1. Accepted invitation to join based on prior treatment with gene therapy.
2. Patients must provide informed consent prior to their entry into this study.

Exclusion Criteria

1. Completion of less than 1 year of safety follow-up in the treatment protocol (CADPT03A12101)

Study & Design

• Study Type: OBSERVATIONAL
• Study Design: Not specified

Arm && Interventions

Group	Intervention	Description
OTQ923	OTQ923	Patients were administered OTQ923 while enrolled on the treatment protocol (CADPT03A12101).
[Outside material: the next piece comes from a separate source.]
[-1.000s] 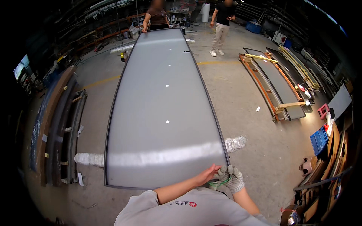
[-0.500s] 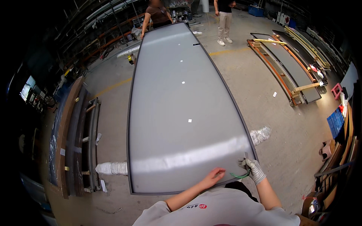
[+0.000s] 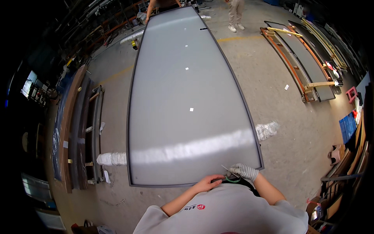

Enrolled patients on this study will not be administered any study treatment.

Primary Outcome Measures

Name	Time	Method
Number of participants with delayed adverse events that are suspected to be related to previous OTQ923 therapy	Up to 15 years	Number of participants with delayed adverse events including new secondary malignancies, new incidence or exacerbation of a prior autoimmune disorder, new incidence or exacerbation of a prior rheumatologic disorder, new hematologic disorder, and other adverse events considered to be related to OTQ923 therapy.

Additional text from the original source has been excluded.